00:09:11 Mike Kelley: Yeah.

00:09:11 Bart Waress: But yeah, you look at the volumetrics, but you're also looking at where are they occurring? What organizations engaged? if the network engineers are engaged at the, people's ability to access the, the Wi-Fi, then we fundamentally have a floor, we're engaging at too high a level. So a lot of that is who's engaging and why. and it seems to go back to the same people and then it's starting to have a conversation with the leaders, supervisors and other leaders in the organization say, tell me about their skills. I'll get to know people. Right. Where did you come from? What did you do before a little bit? and then you look for, people that still are trying to have the right attitude, best attitude. I mean, it's hard coming in every day. I kind of equate it to if your parking spot changed every day you came into the same office, you come in a little grumpy, right? Well, that's kind of it. Your roles been kind of aligned for you. some people can get grumpy, so you visit with them outside of that, find out what makes them tick. and you'll find out predominantly, the vast majority of people just want to come in and add some value, right? and so it's a little harder, like advantage when you got one hundred and seven people across the globe, maybe a little tougher to do. but if you have a team like the oil company, which was great, you're talking twelve or sixteen folks and some outsourced managed services partners, it's a lot easier. You can build a lot more real quick.

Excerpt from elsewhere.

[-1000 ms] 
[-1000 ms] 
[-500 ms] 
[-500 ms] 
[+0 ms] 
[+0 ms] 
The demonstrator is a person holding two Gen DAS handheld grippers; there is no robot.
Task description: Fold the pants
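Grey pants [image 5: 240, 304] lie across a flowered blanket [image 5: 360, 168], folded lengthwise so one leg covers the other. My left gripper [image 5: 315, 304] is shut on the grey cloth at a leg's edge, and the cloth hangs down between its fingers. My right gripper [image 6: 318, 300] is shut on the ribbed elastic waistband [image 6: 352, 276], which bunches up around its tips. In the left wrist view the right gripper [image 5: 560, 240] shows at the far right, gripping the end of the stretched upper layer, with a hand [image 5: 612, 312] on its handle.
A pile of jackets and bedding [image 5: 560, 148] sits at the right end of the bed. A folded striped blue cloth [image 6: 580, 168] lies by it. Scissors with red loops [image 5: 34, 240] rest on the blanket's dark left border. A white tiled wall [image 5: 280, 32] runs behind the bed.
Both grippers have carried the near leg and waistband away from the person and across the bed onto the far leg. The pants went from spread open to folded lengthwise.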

00:10:30 Mike Kelley: I was going to ask how small was the smallest team and how large was the largest team that you had?

00:10:36 Bart Waress: Yeah, the smallest was about sixteen. Largest was not including contractors.

00:10:40 Mike Kelley: Six or sixteen.

00:10:42 Bart Waress: Sixteen. Okay. now we had, a lot of partners that we leveraged for things, socks and stuff like that.

00:10:48 Mike Kelley: You have to.

00:10:49 Bart Waress: Yeah. And in about every stop, the In cybersecurity organization reported to me as well. So it wasn't just it. and so everything but vantage and now here at liberty does not, did not report to me and does not report to me, but everywhere else, it ended up or started off reporting to me as well. so a lot of that is, and then I do a functional design on an org real quick. It's pretty straightforward. I mean, it's not something we and it don't know. We know what a tier one tier two, two three support organization looks like. We look at an engineering side of that of how we're moving things forward. and then start to measure what differentiators does this team have compared to other teams I've had. some of them might have a lot of capabilities on the development side, or they might have a lot of horsepower on the infrastructure side. and then as you, part of the interview process, but part of my interrogation of other leaders, which means just sitting down, having coffee with them and asking them questions, is learning, how we got here because that matters, right? Where we think that is. I'm always afraid to say, what do you think of it? Right. Because you always get the. Well, Mary's great, but Bob's kind of a, whatever. Right. that's not what.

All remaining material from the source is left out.